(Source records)

┌────────

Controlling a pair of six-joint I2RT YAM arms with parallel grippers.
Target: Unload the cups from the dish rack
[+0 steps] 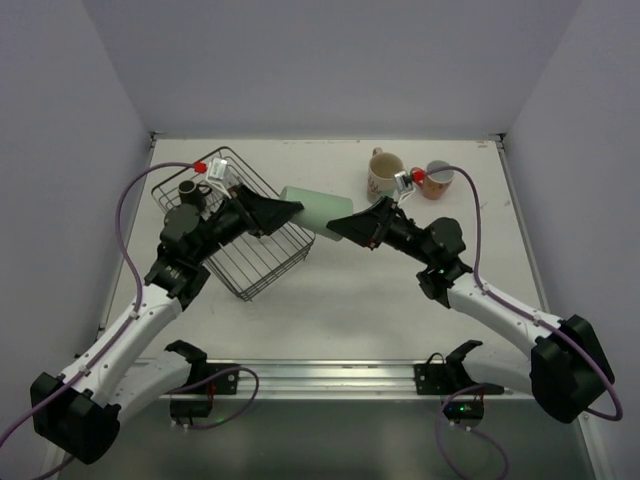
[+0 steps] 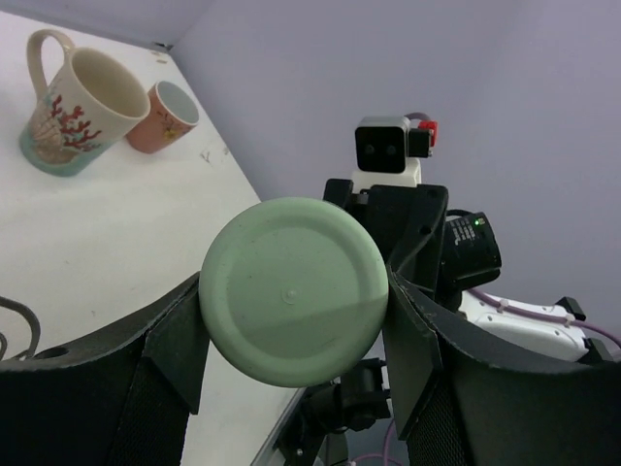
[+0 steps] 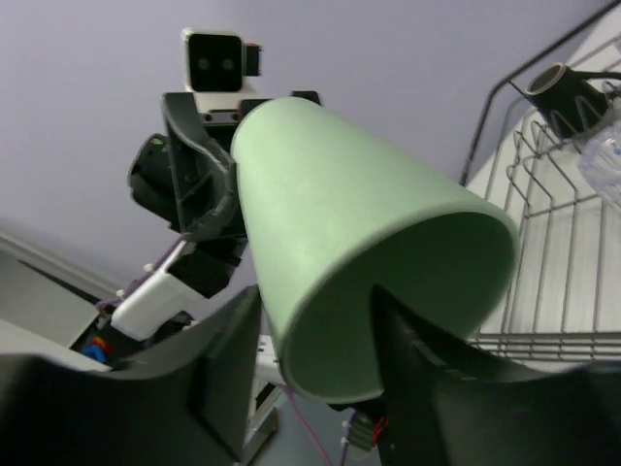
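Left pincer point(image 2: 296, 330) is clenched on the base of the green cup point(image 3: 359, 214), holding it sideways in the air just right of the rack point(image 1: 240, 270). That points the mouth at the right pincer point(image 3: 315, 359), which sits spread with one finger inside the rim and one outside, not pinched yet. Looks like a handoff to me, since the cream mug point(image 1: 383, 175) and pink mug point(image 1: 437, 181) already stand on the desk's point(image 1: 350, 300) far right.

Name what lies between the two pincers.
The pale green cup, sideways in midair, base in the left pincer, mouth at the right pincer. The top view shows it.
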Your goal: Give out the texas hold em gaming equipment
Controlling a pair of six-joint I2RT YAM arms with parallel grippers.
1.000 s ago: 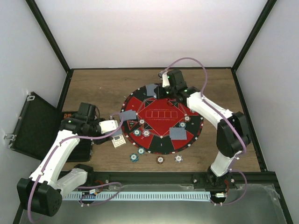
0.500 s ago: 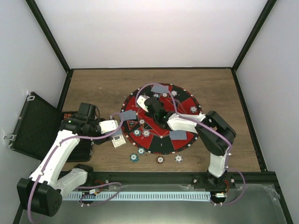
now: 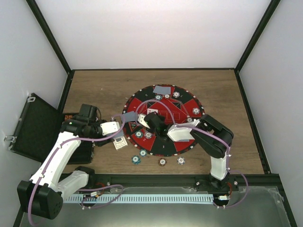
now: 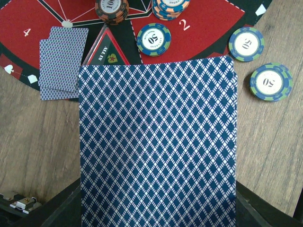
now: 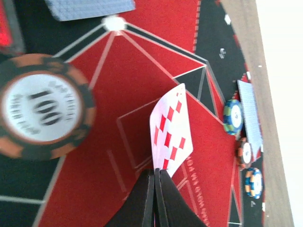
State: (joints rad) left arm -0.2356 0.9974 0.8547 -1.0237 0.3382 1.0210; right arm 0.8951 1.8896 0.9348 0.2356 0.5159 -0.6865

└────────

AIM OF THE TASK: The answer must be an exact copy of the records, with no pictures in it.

WORKED SOLUTION:
Controlling a pair of six-joint I2RT YAM arms with parallel grippers.
Target: Unload the cups from the dish rack
[+0 steps] 
[+0 steps] 
[+0 steps] 
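Left pincer point(image 2: 296, 330) is clenched on the base of the green cup point(image 3: 359, 214), holding it sideways in the air just right of the rack point(image 1: 240, 270). That points the mouth at the right pincer point(image 3: 315, 359), which sits spread with one finger inside the rim and one outside, not pinched yet. Looks like a handoff to me, since the cream mug point(image 1: 383, 175) and pink mug point(image 1: 437, 181) already stand on the desk's point(image 1: 350, 300) far right.

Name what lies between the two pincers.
The pale green cup, sideways in midair, base in the left pincer, mouth at the right pincer. The top view shows it.
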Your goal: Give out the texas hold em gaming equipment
Controlling a pair of six-joint I2RT YAM arms with parallel grippers.
1.000 s ago: 
0.500 s ago: 
now: 
now: 
now: 
State: (joints rad) left arm -0.2356 0.9974 0.8547 -1.0237 0.3382 1.0210; right arm 0.8951 1.8896 0.9348 0.2356 0.5159 -0.6865

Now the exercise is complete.